PM: Well, we did not start it exactly, it was Marcel Mazé who also created the festival d’Hyeres in Toulon in 1974, where he favored the ambiguity in film and tendencies different from an overall commercial cinema; he also favored a very militant, activist and at the same time artistically creative cinema approach. The festival stopped suddenly, and after a break of some ten good years, it reemerged with Jean Marc Mach who took over that festival, now to be known as Collectif Jeune Cineastes. Mach persuaded Mazé to continue doing the festival in one of the cinemas in Paris. In the beginning there were lots of interesting people: Brigitte Fontaine who disappeared all of a sudden, a young filmmaker Carole Roussopoulos and many others…
FT: I don’t think exactly that Mazé was the guy who started the Collectif – he was just there in 1971, and 1972, and a lot of young filmmakers gathered around his debates of Independent cinema, but he was not officially the one who started it. In fact, he started perhaps just one of its branches. Collectif was in charge in fact, to show and promote work of the independent experimental authors who were not largely seen in official cinema houses; it was founded as the “co-operation” in the spirit of Jonas Mekas’ endeavor in the US, but in fact, it was much different from the traditional French Cinema d’Auteur.
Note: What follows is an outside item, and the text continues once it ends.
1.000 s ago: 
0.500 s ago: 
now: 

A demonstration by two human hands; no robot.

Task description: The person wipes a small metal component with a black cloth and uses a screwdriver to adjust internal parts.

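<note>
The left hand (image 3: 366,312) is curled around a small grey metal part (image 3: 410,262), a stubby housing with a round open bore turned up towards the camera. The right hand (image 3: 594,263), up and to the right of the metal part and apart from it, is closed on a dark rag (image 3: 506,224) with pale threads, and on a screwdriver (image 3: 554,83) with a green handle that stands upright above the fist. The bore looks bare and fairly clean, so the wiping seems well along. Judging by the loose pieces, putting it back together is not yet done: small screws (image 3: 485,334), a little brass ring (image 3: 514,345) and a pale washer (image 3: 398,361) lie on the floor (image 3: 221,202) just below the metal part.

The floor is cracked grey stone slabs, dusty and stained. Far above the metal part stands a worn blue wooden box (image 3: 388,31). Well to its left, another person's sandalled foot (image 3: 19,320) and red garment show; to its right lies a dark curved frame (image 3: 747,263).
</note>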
So this Co-operative organized screenings in Paris in different places but in the 1980s the members of this co-op grew a bit tired of their efforts; however in the 1980s something else very important happened – a film professor and critic Dominique Noguez started doing his enormous work on Experimental cinema and literally acquainting people left and right with the fact that there was this other type of film in our country, so in the end – was it by the beginning of 1990s, the festival Collectif Jeune Cinema was relaunched and all the cinematographic activities that go with it… Next year we celebrate 50 years of the life and times of this society.
PM: Yes, but I would still like to emphasize the role of Marcel Mazé in all this as he’s the man who managed to promote and develop different avant-garde tendencies within this group – he encouraged, for instance, the development of gay cinema with Lionel Soukaz within that group. I remember the General Assembly meetings of our group – these were the springboards, the fountain source for brilliant ideas – the so called pedagogical branch would clash with the ecologists or other minority groups, but their clash was productive… Pip Chodorov was in charge of the mailing list of the members which he refused to control, organize or supervise, make “special selections” – I’m saying all of this in order to indicate a bit – what kind of a different cinema world the Collectif Jeune Cinema was offering to the French…
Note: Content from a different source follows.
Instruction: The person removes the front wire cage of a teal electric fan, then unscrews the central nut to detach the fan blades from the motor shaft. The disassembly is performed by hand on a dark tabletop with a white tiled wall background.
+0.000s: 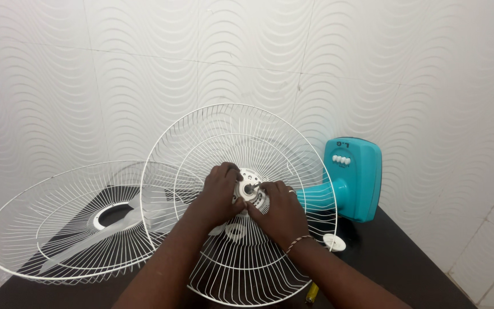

FT: I did not observe all these differences in the way Pierre did, as to me, there was a lot of hurt ego struggling within the group… Well, as soon as there was an emergence of the public festival, the participation of the government with public funding – certain responsibility was evoked. There were a lot of people who were not getting any allocations and they were certainly dispersing a lot of their own energy; nowadays, when the structure of the organization is tighter, it is harder to ask a member to dispense his/her own energy on so many different things. But for me it is of an utmost importance that people like Pierre Merejkowsky here stay within that structure, as he always disagrees with someone or something which brings in the grain of sanity to the organization’s structure and leadership.
NZ: In other words, would you say your association was made up of the members of the avant-garde which were not bought-off yet?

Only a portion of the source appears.